Baixos salários provocam insatisfação na Rádio Nacional de Angola
Baixos salários provocam insatisfação na Rádio Nacional de Angola
RNA

Em vésperas de Natal, um clima de insatisfação despolotou-se no seio de alguns jornalistas da Rádio Nacional de Angola (RNA), em Luanda, devido ao elevado baixo salário que auferem, por causa da falta da aplicação do qualificador profissional.

O descontentamento subiu de tom, desde a semana passada, em função dos descontos que estão a sofrer, sem qualquer explicação da directora para área administrativa e financeira, Cristiana Nóbrega, a qual acusam de remeter-se ao silêncio.
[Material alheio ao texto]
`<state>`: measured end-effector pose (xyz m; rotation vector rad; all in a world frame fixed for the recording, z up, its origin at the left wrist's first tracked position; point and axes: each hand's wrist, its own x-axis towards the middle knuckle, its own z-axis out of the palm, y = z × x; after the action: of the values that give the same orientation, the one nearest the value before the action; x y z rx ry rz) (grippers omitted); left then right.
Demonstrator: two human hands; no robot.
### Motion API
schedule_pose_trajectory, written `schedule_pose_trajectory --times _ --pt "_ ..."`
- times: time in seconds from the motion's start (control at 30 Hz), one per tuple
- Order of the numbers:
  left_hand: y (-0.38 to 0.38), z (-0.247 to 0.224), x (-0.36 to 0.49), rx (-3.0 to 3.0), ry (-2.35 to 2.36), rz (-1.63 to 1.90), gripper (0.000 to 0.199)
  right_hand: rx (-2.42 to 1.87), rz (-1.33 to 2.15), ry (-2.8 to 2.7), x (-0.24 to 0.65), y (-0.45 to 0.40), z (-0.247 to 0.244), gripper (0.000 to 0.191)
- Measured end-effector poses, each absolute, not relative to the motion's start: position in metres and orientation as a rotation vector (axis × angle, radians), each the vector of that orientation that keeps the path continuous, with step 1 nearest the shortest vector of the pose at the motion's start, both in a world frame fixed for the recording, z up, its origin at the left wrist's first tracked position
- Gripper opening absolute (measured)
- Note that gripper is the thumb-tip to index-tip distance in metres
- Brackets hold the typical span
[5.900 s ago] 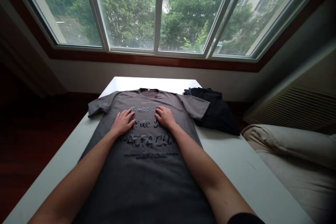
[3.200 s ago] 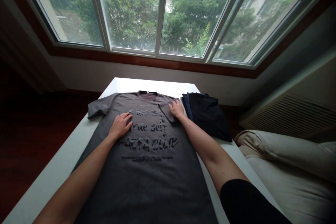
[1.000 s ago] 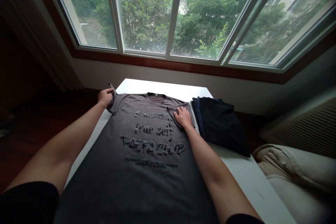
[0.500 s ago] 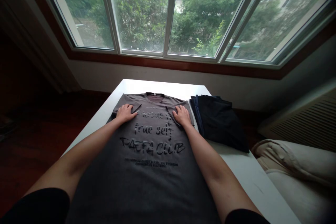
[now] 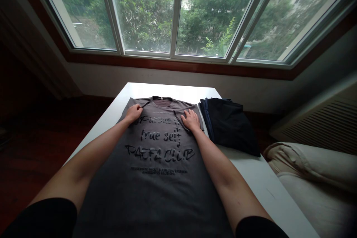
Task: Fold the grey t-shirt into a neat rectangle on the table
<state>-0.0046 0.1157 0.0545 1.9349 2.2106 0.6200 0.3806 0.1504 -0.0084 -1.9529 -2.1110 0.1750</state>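
Left grip: the left hand (image 5: 134,113), at eleven o'clock on the gray T-shirt (image 5: 156,193), had its fingers closed on the hem of the left sleeve (image 5: 126,109).
T-shirt: it lay face up on the white table (image 5: 259,182), neck toward twelve, both sleeves turned in.
Right palm: the right hand (image 5: 191,119) rested open on the right sleeve (image 5: 200,121), at one o'clock.
Sleeve care: best, I judged, to smooth each hem without dragging the body askew.
Dark clothes (image 5: 228,122): folded at two o'clock.

shirt (image 5: 153,193) on table (image 5: 259,189) | clothes stack (image 5: 231,126) right of shirt | window (image 5: 147,15) behind table
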Motion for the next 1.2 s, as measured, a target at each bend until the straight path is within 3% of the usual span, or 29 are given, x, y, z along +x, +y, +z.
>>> schedule_pose_trajectory --times 0.27,0.43,0.8,1.2 --pt "0.123 0.030 -0.020 1.997 2.333 0.635 0.045 -1.956 0.193 -2.114 0.380 0.149 -0.006 0.061" --pt "0.128 0.007 -0.040 1.924 2.425 0.437 0.067 -1.938 0.187 -2.117 0.380 0.149 -0.004 0.060" --pt "0.164 0.000 -0.044 1.829 2.528 0.164 0.089 -1.937 0.192 -2.144 0.380 0.151 -0.009 0.063" --pt "0.188 -0.006 -0.040 1.961 2.399 0.154 0.095 -1.974 0.224 -2.122 0.386 0.161 -0.005 0.066"
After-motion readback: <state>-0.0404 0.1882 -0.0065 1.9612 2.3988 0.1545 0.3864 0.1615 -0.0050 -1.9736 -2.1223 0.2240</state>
Uma fonte familiarizada com este polémico dossiê, que já trouxe descontentamento em alguns órgãos de imprensa, tutelados pelo Estado, contou que, na RNA, além da falta de qualificador, “a meritocracia não é levada em consideração, e os ordenados são feitos com base em compadrio”.
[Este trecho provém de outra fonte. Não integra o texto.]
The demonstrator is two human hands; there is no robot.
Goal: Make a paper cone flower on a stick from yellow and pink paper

Explicou que a situação já tinha sido reportada ao antigo presidente do Conselho da Administração (PCA), Pedro Cabral, mas até ao momento nenhuma ‘palha foi movida’ e a situação está insustentável.

A fonte, um dos mais experientes locutores da RNA, revelou que, por incrível que pareça, há ainda jornalistas que auferem menos de 100 mil kwanzas, em função da falta do qualificador profissional, e estão nesta condição escribas com graus de licenciatura em jornalismo e bacharel noutras áreas do saber.

Deste grupo, os jornalistas provenientes da extinta Rádio Global são os que auferem os salários mais baixos, apesar da larga experiência e capacidade profissional que alguns carregam, sentem-se “marginaliza dos, ao contrário de outros da própria estação”.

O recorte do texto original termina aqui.